Several people have commented on the photo of the psoas muscle in our last newsletter. It is quite an impressive muscle, the thickest muscle in our bodies and the only muscle that connects our thighs to our trunk. It originates from the front of the lumbar and last thoracic vertebra (transverse process of T12-L5 and the lateral aspect of the disks) and attaches to the inside of the thigh (lesser tubercle of the femur). The psoas is joined at the hip, by the iliacus, which travels from hip to thigh. Together, the psoas and iliacus make up the iliopsoas, the body’s most powerful hip flexor. It is no wonder why connoisseurs call the cow’s psoas “filet mignon.”

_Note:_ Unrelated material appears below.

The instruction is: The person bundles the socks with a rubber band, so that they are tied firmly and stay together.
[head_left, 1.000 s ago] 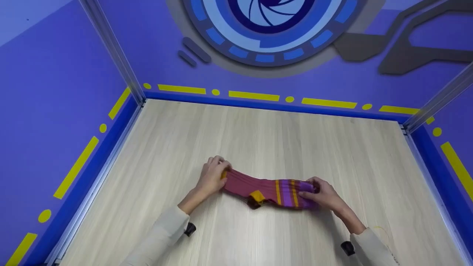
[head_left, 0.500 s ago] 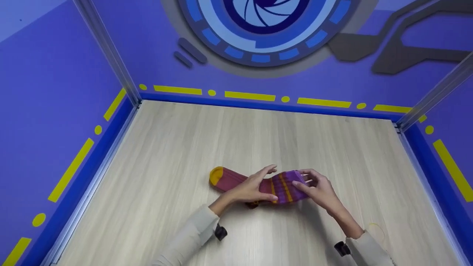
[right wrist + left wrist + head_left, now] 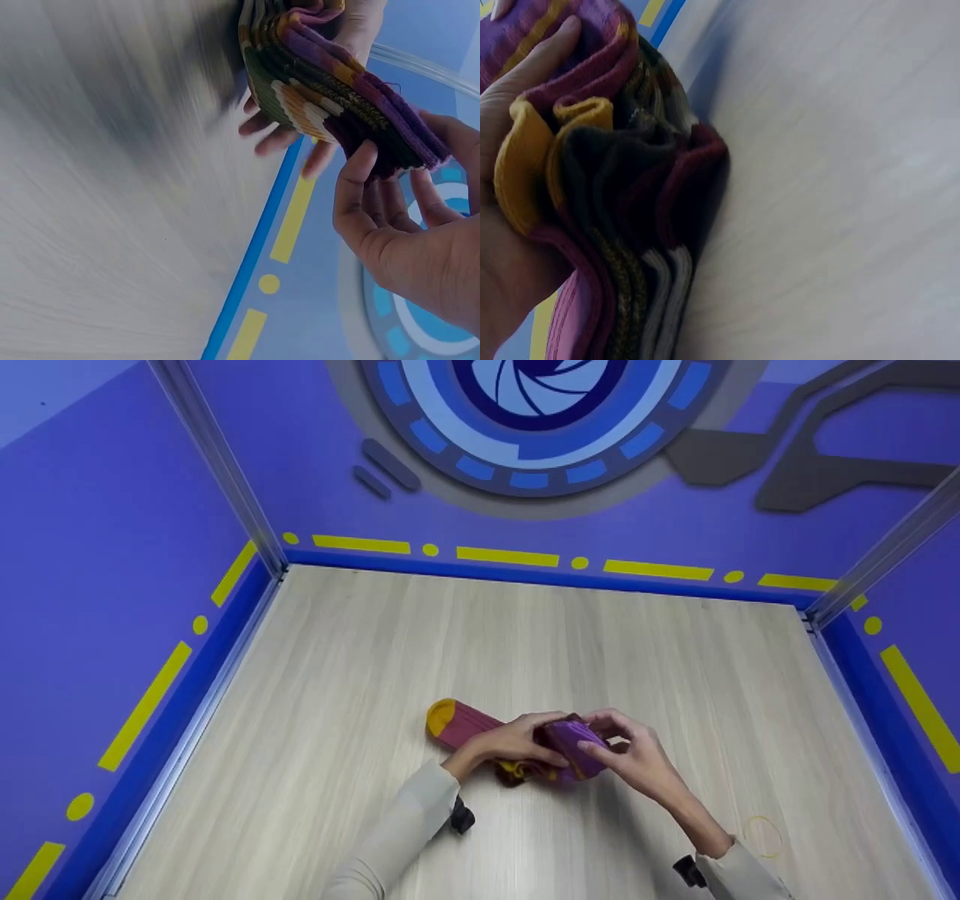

For the expert athlete and the regular exerciser it is very important to keep this powerful muscle in tune. Every time you bend your knee or take a step the psoas contracts and when your leg swigs back it lengthens. During a slow 30 min jog, averaging 150 strides per minute, the left and right psoas each contract and lengthen more than 4,000 times. That’s a lot of activity on this band of muscle. When a ballet dancer lifts their leg in a turned out position, the psoas is working hard to flex the hip and turn out the leg while holding the full weight of the leg against gravity. When the muscles of the hip and core are in balance, not only does the psoas flex and turn out the femur at one end, the psoas also helps stabilize your spine at the other end. When the psoas is stronger then the other core muscles, the spine can be pulled forward into hyperextension or excessive arching putting additional pressure on the disks as well as tightening the low back muscles. Moreover in a lordotic “sway back” posture the over stretched abdominals and inhibited gluteal muscles will not work efficiently, thus decreasing performance.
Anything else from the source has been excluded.